6. Clamoroso silêncio da Cúria e recriminação a portas fechadas

O manifesto chileno foi largamente divulgado por vários diários do Chile, por emissoras de rádio e televisão etc.

Pelo menos por deferência para com o imenso público que dele tomou conhecimento, o manifesto mereceria uma refutação [36].

Da parte da Hierarquia, o que se passou foi lamentável.

Logo depois de publicado o manifesto, os seus signatários receberam dois telegramas, enviados com pequeno intervalo um do outro, convocando-os a comparecer na Cúria.

Ali apresentou-se um deles. Recebeu-o o Bispo Monsenhor Carlos Oviedo Cavada, Secretário da Conferencia Episcopal do Chile.

A discussão entre ambos se entabulou desde logo ácida da parte do Prelado, e respeitosa mas firme da parte do representante da TFP. Ela se encerrou com a declaração de Monsenhor Oviedo de que com a TFP era impossível dialogar, porque era muito intransigente. Como se não fossem intransigentes os líderes comunistas com os quais os Monsenhores Oviedos, que há por toda a face da terra, mantinham animado e ameno diálogo...

E ficou apenas nesse encontro a portas fechadas a reação da Conferência Episcopal chilena (a CNBB de lá) diante de um manifesto de tão alto quilate e vasta repercussão! [37]

“Quem cala consente”, diz o velho adágio... Quem se cala diante de uma acusação revestida de todos os títulos para ser levada em conta, deixa-se ficar numa postura lamentável.

Diria alguém: "Todo filho que aponta os erros de sua mãe falta-lhe com o respeito. E o zelo pela sua própria autoridade impede que ela, a Hierarquia, responda ao filho".

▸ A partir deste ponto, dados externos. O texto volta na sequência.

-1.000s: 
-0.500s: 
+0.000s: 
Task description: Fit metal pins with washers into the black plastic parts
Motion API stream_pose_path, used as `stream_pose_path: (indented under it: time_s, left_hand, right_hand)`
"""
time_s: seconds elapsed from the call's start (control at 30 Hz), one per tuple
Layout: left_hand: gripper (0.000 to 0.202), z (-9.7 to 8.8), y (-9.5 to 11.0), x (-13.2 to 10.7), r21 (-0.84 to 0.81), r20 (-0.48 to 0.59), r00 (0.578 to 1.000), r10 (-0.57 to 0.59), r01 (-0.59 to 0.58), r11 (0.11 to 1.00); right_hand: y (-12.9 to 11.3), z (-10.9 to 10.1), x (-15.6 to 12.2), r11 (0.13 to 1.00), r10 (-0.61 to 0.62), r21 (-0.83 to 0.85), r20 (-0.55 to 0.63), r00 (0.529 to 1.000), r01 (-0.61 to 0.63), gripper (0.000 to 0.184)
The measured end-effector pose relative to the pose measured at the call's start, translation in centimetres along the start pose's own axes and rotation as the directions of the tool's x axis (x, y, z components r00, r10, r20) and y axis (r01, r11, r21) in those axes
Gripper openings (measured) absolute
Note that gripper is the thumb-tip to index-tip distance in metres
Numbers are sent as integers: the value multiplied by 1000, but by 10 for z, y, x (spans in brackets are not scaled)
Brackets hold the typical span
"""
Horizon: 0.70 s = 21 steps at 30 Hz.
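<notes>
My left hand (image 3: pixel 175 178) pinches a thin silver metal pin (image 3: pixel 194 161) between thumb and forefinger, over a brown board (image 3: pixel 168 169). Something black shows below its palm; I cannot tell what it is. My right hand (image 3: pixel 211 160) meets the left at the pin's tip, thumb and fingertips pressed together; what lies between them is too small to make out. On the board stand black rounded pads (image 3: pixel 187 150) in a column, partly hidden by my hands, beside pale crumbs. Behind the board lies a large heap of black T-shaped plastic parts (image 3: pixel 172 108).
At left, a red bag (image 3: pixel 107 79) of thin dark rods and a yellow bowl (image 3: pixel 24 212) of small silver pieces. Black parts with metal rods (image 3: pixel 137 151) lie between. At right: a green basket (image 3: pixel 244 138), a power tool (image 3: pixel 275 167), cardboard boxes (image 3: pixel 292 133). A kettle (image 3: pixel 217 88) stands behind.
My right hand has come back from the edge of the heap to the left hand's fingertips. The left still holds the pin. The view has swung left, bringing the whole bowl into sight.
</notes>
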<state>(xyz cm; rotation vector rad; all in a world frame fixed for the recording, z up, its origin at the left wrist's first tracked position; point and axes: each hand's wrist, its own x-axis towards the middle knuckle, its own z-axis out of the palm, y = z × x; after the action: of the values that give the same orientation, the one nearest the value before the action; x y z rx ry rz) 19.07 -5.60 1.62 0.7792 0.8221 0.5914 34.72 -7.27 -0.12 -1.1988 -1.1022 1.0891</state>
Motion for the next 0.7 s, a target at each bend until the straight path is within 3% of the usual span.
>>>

Não creio que qualquer moralista consinta em fazer sua uma concepção de tal maneira despótica da autoridade materna. Está na natureza das coisas que a mãe que perde o afeto de seu filho, porque este lhe increpa uma atitude, deite o maior empenho em defender-se, para conservar a estima dele. Isto quando ela tem boas razões a alegar.

Quando não as tem, é de seu dever reconhecer diante do filho que andou mal, e pedir-lhe perdão pela desedificação que deu. Da parte da mãe acusada, só o que não se compreende é o silêncio!

Assim, uma autoridade eclesiástica que se julgasse injustamente acusada deveria considerar grave dever pastoral defender-se. E se reconhecesse justa a acusação, teria o dever quiçá ainda mais grave de desculpar-se [38].

E isto não houve da parte da Hierarquia chilena. Calou-se.

Nada portanto havia a modificar na atitude da TFP brasileira: continuamos a afirmar que, a terem sido narrados os fatos com desapaixonada objetividade por nossa valorosa coirmã, tocava-lhe, segundo a doutrina e as leis da Igreja, o direito e até o dever de fazer as críticas que fez.

Não formaríamos um juízo sobre os fatos alegados por aquela TFP, sem antes conhecermos o pronunciamento da outra parte, isto é, da Cúria de Santiago ou da Nunciatura no Chile [39].

7. Sacerdotes chilenos apóiam de público a TFP

Para honra do clero chileno e alegria de nossos corações de católicos, vários sacerdotes de valor e coragem manifestaram seu apoio à TFP chilena* [40].

* Por constituírem testemunhos veementes da insatisfação em relação às atitudes escandalosas de apoio ao governo comunista da parte de seus Hierarcas, transcrevemos aqui excertos dessas cartas, extraídos do artigo de Dr. Plinio para a Folha de S. Paulo de 15 de abril de 1973, Onze padres valentes:

Padre Guilhermo Varas A., de Santiago (diários Tribuna e La Tercera de la Hora de 7/4/73): “É tristíssimo constatar e os Srs. o fazem com abundância de documentação, como da atitude tantas vezes débil, vacilante ou errada de certos sacerdotes, o marxismo soube tirar abundante proveito para consolidar sua dominação sobre nossa Pátria. O que os Srs. exprimiram (em seu manifesto) [...] apresenta uma luz de certeza para incontáveis chilenos que se debatem em meio ao erro e à confusão. Creio que muitos setores interessados em semear esta confusão preferirão guardar um prudente silêncio. Que outra atitude poderiam adotar, quando os fatos apresentados e as apreciações feitas, não apenas são de notoriedade pública, mas fiel expressão do que ensina nossa Santa Madre Igreja?”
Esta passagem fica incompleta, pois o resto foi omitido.